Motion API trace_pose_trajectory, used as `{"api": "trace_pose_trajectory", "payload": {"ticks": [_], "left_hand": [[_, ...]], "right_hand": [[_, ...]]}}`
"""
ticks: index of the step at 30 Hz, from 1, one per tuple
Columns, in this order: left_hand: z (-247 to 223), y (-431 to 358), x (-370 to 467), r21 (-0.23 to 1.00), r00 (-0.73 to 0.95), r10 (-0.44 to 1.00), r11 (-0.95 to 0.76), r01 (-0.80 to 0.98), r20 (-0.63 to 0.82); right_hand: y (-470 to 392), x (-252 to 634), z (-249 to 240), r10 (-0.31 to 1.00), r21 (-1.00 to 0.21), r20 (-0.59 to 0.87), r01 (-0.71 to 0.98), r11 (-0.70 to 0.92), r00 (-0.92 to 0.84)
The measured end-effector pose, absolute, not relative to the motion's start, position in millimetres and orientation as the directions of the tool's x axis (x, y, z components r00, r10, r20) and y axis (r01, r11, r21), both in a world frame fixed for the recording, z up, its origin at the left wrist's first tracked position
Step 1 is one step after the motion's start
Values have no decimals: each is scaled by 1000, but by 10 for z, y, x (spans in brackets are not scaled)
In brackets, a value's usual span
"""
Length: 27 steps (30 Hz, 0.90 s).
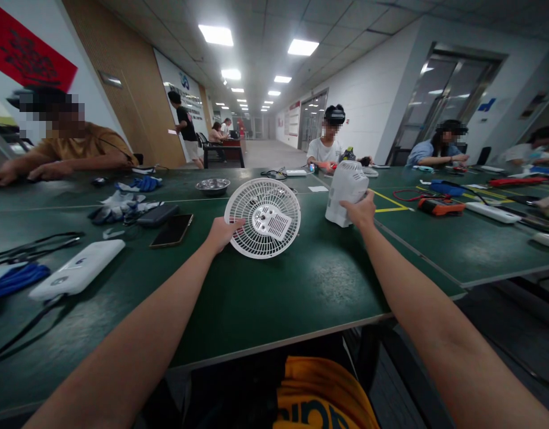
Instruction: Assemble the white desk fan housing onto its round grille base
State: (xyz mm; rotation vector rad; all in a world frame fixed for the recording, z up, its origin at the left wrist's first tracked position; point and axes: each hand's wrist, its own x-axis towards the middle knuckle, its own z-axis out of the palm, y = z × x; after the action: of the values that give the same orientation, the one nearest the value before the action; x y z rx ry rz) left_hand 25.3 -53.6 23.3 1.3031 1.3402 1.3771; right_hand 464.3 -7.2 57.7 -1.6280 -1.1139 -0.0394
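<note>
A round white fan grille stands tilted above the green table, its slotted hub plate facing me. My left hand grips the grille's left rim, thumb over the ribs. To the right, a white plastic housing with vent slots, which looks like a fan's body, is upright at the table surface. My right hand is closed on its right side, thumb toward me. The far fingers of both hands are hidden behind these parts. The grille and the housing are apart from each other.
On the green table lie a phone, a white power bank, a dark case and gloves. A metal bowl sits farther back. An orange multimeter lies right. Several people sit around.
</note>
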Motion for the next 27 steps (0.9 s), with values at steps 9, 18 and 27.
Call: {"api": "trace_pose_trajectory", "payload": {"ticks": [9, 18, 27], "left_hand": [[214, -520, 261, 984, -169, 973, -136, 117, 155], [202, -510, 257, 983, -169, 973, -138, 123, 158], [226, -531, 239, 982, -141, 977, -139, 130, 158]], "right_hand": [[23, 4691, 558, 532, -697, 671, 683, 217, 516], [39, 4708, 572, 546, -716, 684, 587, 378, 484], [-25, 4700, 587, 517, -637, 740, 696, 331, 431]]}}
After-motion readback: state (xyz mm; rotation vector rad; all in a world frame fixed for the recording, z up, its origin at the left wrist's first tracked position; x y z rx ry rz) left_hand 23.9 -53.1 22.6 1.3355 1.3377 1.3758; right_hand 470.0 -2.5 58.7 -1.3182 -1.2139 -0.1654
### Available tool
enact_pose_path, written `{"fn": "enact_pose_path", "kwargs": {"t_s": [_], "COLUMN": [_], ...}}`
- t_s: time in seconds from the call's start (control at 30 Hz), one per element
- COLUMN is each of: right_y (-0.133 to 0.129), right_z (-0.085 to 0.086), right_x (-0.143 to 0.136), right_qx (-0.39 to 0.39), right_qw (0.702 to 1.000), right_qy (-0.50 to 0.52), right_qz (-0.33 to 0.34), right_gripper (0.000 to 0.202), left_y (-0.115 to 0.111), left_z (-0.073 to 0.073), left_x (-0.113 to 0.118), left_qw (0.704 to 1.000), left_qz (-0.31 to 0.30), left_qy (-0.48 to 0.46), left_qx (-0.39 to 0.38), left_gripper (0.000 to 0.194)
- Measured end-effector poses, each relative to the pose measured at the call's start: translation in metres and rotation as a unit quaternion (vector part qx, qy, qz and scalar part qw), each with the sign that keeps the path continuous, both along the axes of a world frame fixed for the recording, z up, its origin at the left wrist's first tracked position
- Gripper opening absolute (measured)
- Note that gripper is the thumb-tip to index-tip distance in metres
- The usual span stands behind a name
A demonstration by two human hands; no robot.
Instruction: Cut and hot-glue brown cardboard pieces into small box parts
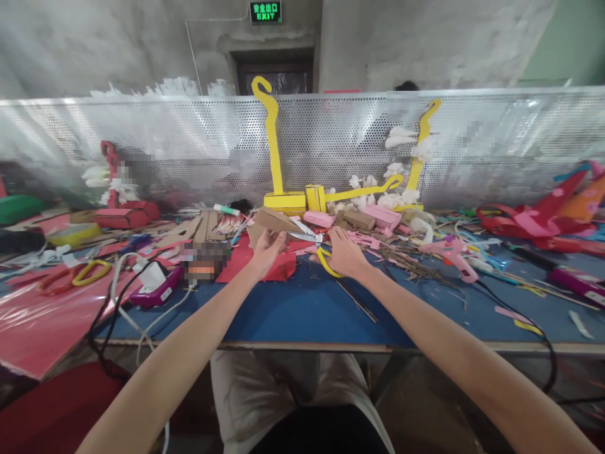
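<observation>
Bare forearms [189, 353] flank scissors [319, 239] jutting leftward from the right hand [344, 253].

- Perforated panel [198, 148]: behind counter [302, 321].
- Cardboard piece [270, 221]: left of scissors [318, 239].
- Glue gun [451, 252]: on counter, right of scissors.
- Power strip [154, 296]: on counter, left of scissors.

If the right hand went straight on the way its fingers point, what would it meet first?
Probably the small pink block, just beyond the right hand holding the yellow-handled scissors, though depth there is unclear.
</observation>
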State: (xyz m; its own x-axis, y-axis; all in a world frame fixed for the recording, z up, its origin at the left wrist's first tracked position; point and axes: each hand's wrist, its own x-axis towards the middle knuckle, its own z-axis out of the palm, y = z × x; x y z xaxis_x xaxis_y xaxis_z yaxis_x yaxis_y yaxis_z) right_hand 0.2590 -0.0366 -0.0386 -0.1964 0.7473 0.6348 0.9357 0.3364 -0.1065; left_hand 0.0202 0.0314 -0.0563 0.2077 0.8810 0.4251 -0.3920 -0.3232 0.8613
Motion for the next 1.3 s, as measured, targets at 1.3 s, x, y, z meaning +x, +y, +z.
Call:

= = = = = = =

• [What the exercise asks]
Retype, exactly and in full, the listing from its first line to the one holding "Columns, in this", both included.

• [Solution to this task]
Motion API trace_pose_trajectory, used as `{"api": "trace_pose_trajectory", "payload": {"ticks": [_], "left_hand": [[_, ...]], "right_hand": [[_, ...]]}}`
"""
ticks: index of the step at 30 Hz, from 1, one per tuple
Columns, in this order: left_hand: z (-247 to 223), y (-431 to 358), x (-370 to 467), r21 (-0.23 to 1.00), r00 (-0.73 to 0.95), r10 (-0.44 to 1.00), r11 (-0.95 to 0.76), r01 (-0.80 to 0.98), r20 (-0.63 to 0.82); right_hand: y (-470 to 392), x (-252 to 634), z (-249 to 240), r10 (-0.31 to 1.00), r21 (-1.00 to 0.21), r20 (-0.59 to 0.87), r01 (-0.71 to 0.98), r11 (-0.70 to 0.92), r00 (-0.92 to 0.84)

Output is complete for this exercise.